I’ve been reflecting on failure in some form or another for about a month now. What it is, what its opposites are, how it plagues me, how I will relate to it.
As I contemplate failure, success doesn’t seem to be the other side of it. I think perhaps because success to me is a box checked off or a number on a page, but failure is a haunting, pervasive feeling.
Then I realize that is because I’m not actually haunted by failure, but the fear of it. That is what embroils me. The anticipation. The unknowing. The uncertainty. I am afraid I will fail.
We all fail. We all succeed. The action of failing slips away into the past, like most memories. The actual event may be important, or it may not. The fear then is maybe not of failing.
To be a failure. That is what I am afraid of. I am afraid not of the event, but of the way that event clothes me, the feelings that slowly sink into my skin, convincing my heart that the lines between who I am and what I do are inconsequential.

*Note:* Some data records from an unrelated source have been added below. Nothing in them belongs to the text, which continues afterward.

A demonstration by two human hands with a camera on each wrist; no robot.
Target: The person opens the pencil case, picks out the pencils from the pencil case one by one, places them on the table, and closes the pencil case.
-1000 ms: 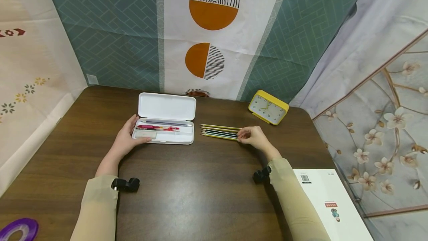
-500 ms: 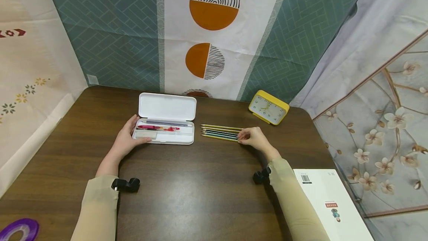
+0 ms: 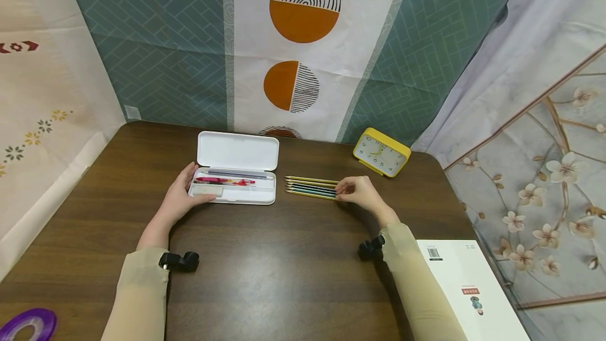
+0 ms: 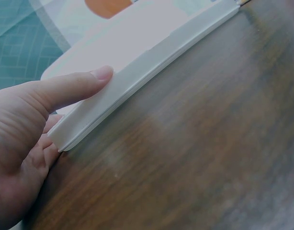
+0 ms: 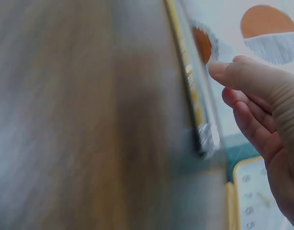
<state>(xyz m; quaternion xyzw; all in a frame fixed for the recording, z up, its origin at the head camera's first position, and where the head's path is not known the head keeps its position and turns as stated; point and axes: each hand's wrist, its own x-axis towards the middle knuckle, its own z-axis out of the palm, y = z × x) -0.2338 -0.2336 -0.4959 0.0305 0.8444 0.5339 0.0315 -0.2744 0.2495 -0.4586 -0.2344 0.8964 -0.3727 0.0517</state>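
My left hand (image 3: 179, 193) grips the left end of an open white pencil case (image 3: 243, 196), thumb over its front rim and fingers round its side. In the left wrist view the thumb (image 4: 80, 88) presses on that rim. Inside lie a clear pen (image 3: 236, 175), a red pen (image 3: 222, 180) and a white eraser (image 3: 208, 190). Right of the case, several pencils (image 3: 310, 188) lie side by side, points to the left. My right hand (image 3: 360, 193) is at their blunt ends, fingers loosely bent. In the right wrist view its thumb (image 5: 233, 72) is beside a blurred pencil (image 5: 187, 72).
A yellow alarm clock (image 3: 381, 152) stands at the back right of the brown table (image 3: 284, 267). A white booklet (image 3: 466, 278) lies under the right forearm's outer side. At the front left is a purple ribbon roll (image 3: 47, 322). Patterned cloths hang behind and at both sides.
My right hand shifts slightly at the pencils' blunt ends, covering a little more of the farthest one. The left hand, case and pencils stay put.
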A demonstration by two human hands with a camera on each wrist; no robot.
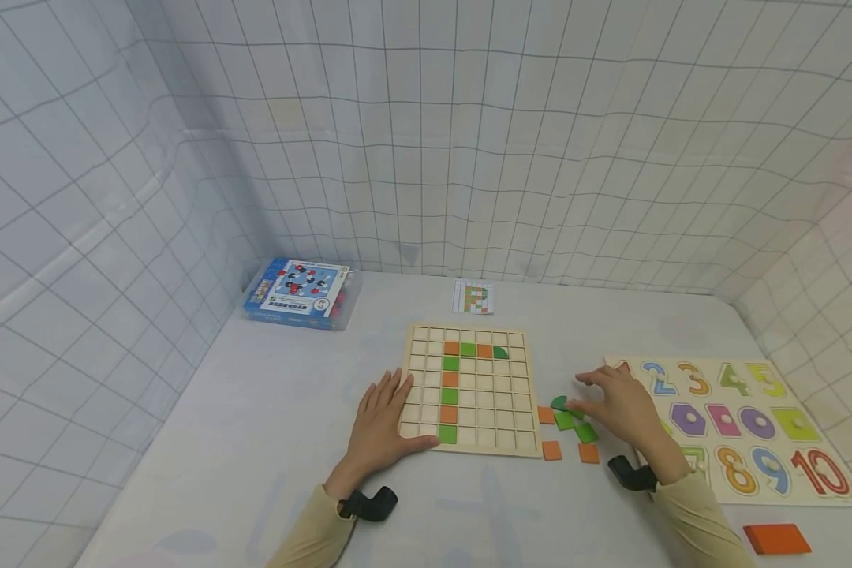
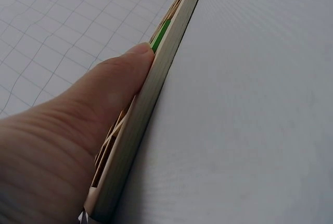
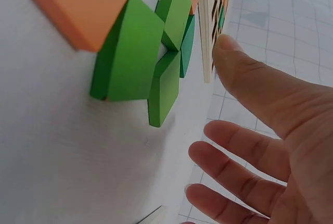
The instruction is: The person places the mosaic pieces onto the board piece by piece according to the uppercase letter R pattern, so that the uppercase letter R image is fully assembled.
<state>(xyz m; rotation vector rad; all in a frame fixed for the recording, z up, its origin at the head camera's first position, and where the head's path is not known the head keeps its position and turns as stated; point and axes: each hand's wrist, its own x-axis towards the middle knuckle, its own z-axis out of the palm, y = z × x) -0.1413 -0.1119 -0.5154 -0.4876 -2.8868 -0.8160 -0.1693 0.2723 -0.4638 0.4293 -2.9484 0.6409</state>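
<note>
A wooden grid board (image 1: 486, 400) lies on the table with orange and green square tiles in a column and a top row. A dark green quarter-round tile (image 1: 500, 353) ends that row. My left hand (image 1: 379, 426) rests on the board's left side with fingers straight, its thumb on the near edge beside a green tile (image 2: 160, 35). My right hand (image 1: 625, 406) hovers over loose tiles right of the board. Its thumb and fingers are apart in the right wrist view, nothing between them. Beneath are green squares (image 3: 132, 52), orange squares (image 1: 552, 450) and a dark green quarter-round (image 1: 558, 403).
A small pattern card (image 1: 472, 297) lies behind the board. At the back left is a boxed set (image 1: 300, 292). A number and shape puzzle board (image 1: 741, 461) lies at the right, partly under my right forearm, with an orange block (image 1: 777, 539) nearer me.
</note>
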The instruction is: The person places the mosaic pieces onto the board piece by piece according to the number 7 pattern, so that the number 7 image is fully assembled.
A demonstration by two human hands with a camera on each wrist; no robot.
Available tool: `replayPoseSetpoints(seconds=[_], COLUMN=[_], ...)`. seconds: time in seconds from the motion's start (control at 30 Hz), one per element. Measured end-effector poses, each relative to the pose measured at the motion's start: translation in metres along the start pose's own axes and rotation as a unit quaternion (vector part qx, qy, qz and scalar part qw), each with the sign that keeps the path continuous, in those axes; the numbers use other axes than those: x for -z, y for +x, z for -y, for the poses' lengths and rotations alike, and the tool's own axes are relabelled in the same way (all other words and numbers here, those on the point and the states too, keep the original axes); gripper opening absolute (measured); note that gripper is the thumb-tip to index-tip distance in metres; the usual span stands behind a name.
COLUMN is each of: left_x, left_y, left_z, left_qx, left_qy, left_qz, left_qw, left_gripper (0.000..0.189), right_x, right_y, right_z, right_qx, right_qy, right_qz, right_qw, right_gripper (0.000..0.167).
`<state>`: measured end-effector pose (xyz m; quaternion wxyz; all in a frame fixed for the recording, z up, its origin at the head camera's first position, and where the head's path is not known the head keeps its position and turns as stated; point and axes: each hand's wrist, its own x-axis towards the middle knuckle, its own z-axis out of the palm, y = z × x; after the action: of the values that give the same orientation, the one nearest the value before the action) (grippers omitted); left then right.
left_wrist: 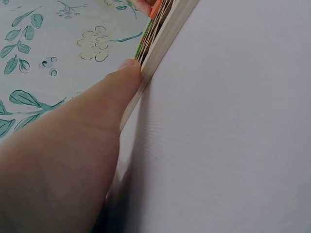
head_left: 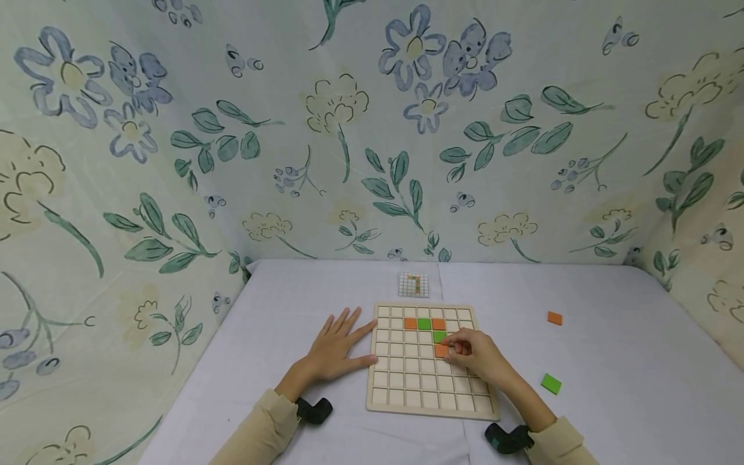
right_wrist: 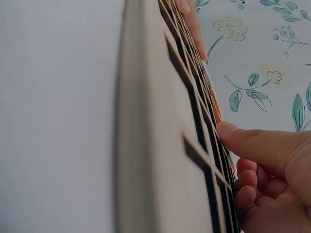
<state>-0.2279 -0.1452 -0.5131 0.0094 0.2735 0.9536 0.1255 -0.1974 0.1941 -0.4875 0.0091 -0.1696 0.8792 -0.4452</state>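
A square wooden grid board (head_left: 401, 411) lies on the white table. Its far row of tiles runs orange tile (head_left: 411, 323), green tile (head_left: 424, 323), orange tile (head_left: 438, 323); below the last sits another green tile (head_left: 438, 337). My right hand (head_left: 479, 355) has its thumb and forefinger at the edges of the nearest orange tile (head_left: 441, 351), which looks flat in its cell. In the right wrist view the thumb (right_wrist: 243, 138) touches orange, other fingers curled. My left hand (head_left: 340, 349) is spread flat, its thumb and forefinger touching the board's left edge.
Right of the board lie a loose orange tile (head_left: 555, 318) and a loose green tile (head_left: 551, 384). Behind the board is a small card (head_left: 413, 285) with a gridded colour pattern. Floral cloth (head_left: 349, 161) hangs at the back and sides.
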Motion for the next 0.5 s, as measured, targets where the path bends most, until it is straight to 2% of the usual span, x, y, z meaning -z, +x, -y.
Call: replayPoseSetpoints(seconds=[0.33,0.5], left_x=[-0.0012,0.0006], left_y=[0.0014,0.0005], left_z=[0.0007,-0.0007], left_qx=[0.003,0.003], left_qy=[0.005,0.001], left_qz=[0.001,0.001], left_qw=[1.0,1.0], left_gripper=[0.082,0.083], right_x=[0.0023,0.0046], right_y=[0.0003,-0.0015], right_z=[0.0027,0.0006], right_qx=[-0.01,-0.028], right_qy=[0.011,0.03], right_qz=[-0.003,-0.009], right_qw=[0.9999,0.9991], right_gripper=[0.023,0.025])
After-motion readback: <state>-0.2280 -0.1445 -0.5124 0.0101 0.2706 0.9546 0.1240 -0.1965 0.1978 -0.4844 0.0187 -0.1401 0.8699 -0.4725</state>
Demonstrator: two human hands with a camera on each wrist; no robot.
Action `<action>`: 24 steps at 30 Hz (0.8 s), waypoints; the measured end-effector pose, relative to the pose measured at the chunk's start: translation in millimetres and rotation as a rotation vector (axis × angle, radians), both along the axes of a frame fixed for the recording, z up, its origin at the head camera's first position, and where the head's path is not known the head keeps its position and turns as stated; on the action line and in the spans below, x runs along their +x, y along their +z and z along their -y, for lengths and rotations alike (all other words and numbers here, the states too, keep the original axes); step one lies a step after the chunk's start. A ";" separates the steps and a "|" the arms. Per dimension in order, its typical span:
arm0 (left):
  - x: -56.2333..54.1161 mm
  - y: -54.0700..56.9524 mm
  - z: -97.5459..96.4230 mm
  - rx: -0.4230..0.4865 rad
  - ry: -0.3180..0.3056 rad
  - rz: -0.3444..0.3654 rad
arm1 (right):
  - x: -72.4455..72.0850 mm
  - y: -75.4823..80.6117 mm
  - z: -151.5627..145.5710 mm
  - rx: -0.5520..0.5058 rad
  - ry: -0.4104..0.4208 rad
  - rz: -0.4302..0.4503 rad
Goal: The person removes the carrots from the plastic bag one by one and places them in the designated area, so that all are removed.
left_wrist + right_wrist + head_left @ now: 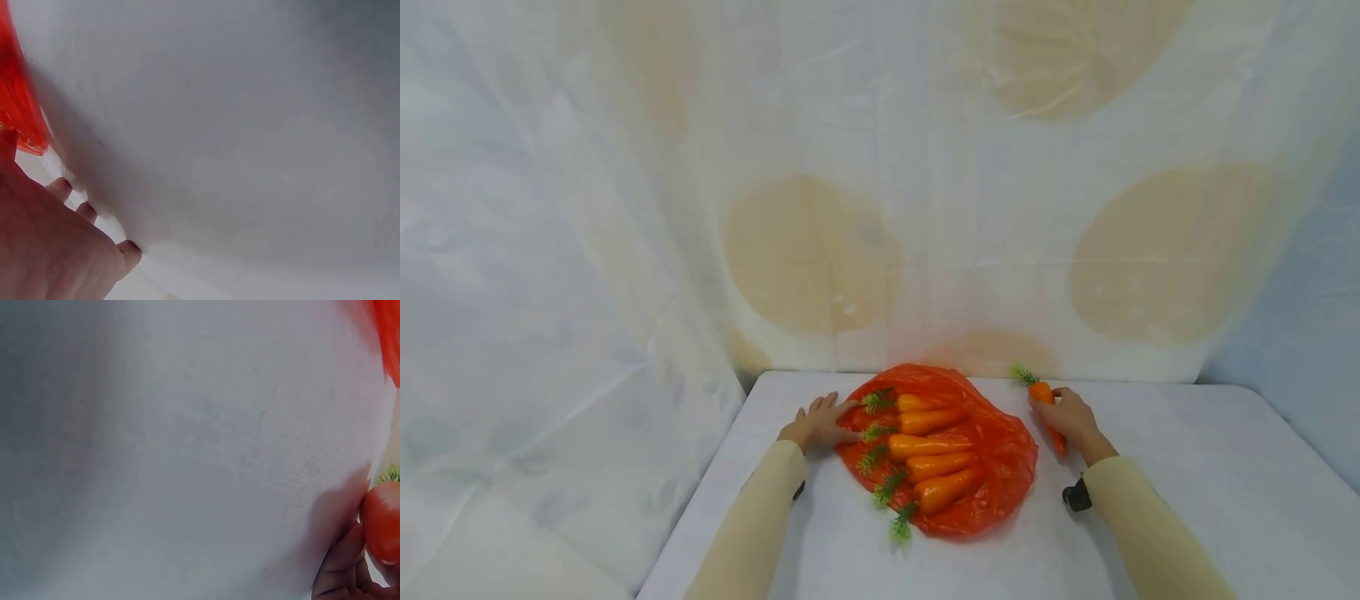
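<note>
A red plastic bag (pixel 1011 450) lies spread on the white table. On it several orange carrots (pixel 931 446) lie side by side, with their green tops (pixel 877 432) toward the left. My left hand (pixel 826 422) is at the bag's left edge, fingers spread, thumb and forefinger touching the plastic. In the left wrist view, other fingertips rest near the table surface. Right of the bag, my right hand (pixel 1073 417) holds a single carrot (pixel 1042 392) between thumb and fingers, its leafy top pointing away from me. The right wrist view shows this carrot's rounded orange body (pixel 382 522) against the fingers.
The white table (pixel 1195 492) ends at a back edge just beyond the bag. A pale curtain (pixel 955 217) with tan round patches hangs behind it. More pale sheeting (pixel 512 333) hangs on the left, and bluish sheeting (pixel 1300 308) on the right.
</note>
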State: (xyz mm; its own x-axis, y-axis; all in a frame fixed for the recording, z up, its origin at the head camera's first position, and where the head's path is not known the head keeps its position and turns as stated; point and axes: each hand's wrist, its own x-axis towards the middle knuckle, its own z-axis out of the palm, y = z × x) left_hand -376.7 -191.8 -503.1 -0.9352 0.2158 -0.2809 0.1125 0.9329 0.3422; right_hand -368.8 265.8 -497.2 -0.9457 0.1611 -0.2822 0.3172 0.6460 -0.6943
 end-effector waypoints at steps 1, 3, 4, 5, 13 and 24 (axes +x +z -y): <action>0.0 0.5 0.5 -0.001 0.002 0.001 | -0.5 -0.3 0.4 -0.002 0.004 -0.002; 0.6 1.2 1.2 0.003 0.005 0.001 | -1.2 -1.0 1.4 0.005 0.012 -0.006; 0.5 0.7 1.7 0.001 0.006 0.008 | -1.3 -1.0 2.0 0.004 0.016 -0.005; -1.0 -1.4 2.3 0.004 0.007 0.005 | -1.1 -0.7 2.6 0.002 0.019 -0.003; -0.9 -6.1 0.3 0.017 -0.001 -0.001 | 2.3 3.7 0.8 0.020 0.035 -0.004; 4.5 0.0 -7.2 0.013 0.002 0.000 | 0.5 4.3 -6.3 -0.010 0.020 0.040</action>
State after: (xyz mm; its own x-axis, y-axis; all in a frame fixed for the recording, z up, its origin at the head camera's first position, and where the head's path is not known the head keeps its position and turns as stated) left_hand -372.2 -184.6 -503.1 -0.9354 0.2180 -0.2784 0.1108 0.9284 0.3548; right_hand -368.3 272.2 -492.9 -0.9366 0.1393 -0.3216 0.3322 0.6456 -0.6876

Then I am angry, because it is my own habits and nothing else that leaves me in that state. It would be better to be tougher, or more humble, or to learn to let things go more quickly. So I face the jumble inside myself and see it once again: I have failed. I am failure.
It’s not that I don’t want it badly enough or that I don’t hate it thoroughly enough. I drum up energy and emotion and still the facts are there. I am weak and cannot always succeed.
I am left with no alternative but to be still and know.
As I quiet down, I hear the words, “This is not a test.”
Words that make me think of shouting over fire alarms, but they are not loud. A simple reminder that what is in front of me is not a test to be passed or failed, but a life to be lived, a life full of many-varied moments, a life made for love and not worry.
I strip off the identities that I have wrapped around me like a blanket and sit instead at the feet of the one who created who I truly am. I am not failure, I am simply me. Complex, intricate, sometimes succeeding, sometimes failing, always moving forward into the unknown.
An unknown that need not be cloaked in fear, whatever it may bring.
I have learned it is easy to get discouraged when I look at the world, my world, with my natural eyes. As humans we are trained to measure ourselves by what we do, by what we accomplish. Yet Paul said in 1 Corinthians 4: 1-5 that he did not even judge (measure) himself. He knew it was his responsibility to keep his heart right with God and endeavor to walk out God’s will for his life. I had a Pastor that wrote out in 1933, when he was fourteen, his deep commitment to Christ in “To Be A Christian.”
“To Be A Christian:
To be a Christian, as I understand Christ, means the acceptance of the absolute authority of Jesus in all of my life. It means that in everything I am and do—when I eat and drink, when I buy and sell, when I work and play, when I read and think—that I look to Jesus as my Master. It means that I enthrone Him as King in my affections; that I subject my friendships to His dominion; that I conduct my business and my intellectual and social life under His inspection and direction. It means that my ruling passion—the passion that shall absorb all other interests shall be to live my whole life under the sovereignty of Jesus. It means that I honor His name above every other name, and place obedience to Him above every other obligation.
To be a Christian means that I am no more my own man, but Christ’s man. It means the giving of myself away to Him, so that I have no more right or title to myself; so that I have no more claim upon myself, and am no more at my own disposal. To be a Christian means to belong body and soul to Christ, now and evermore, for Him to do with me as He wills.
Hence, it means that in being Christ’s man, I am set free from all fear. My joy must be in doing His will, in being His slave, in the confidence that whatever comes to me, when following Him, is His doing. In a real sense, I make Him responsible for my life. I am responsible for following, He is responsible for leading and keeping. It can be none of my business what happens to me, what I gain or lose, when I follow Him. That is Christ’s business. It is His to command, mine to obey. I am sure He will not waste a fragment of my life if I let Him possess and direct it. I am also sure it will be mainly waste, friction, vain striving and misdirected effort, sickening failure and defeated ambition if I try to direct my own life.
My part as a Christian is not to find out the opinions of men, but to keep my eyes fixed on Christ, to let my mind dwell on Him, having a constant mental vision of His character; to make His life the food on which my soul shall live; to make His gospel the textbook and authority by which I stand or fall.”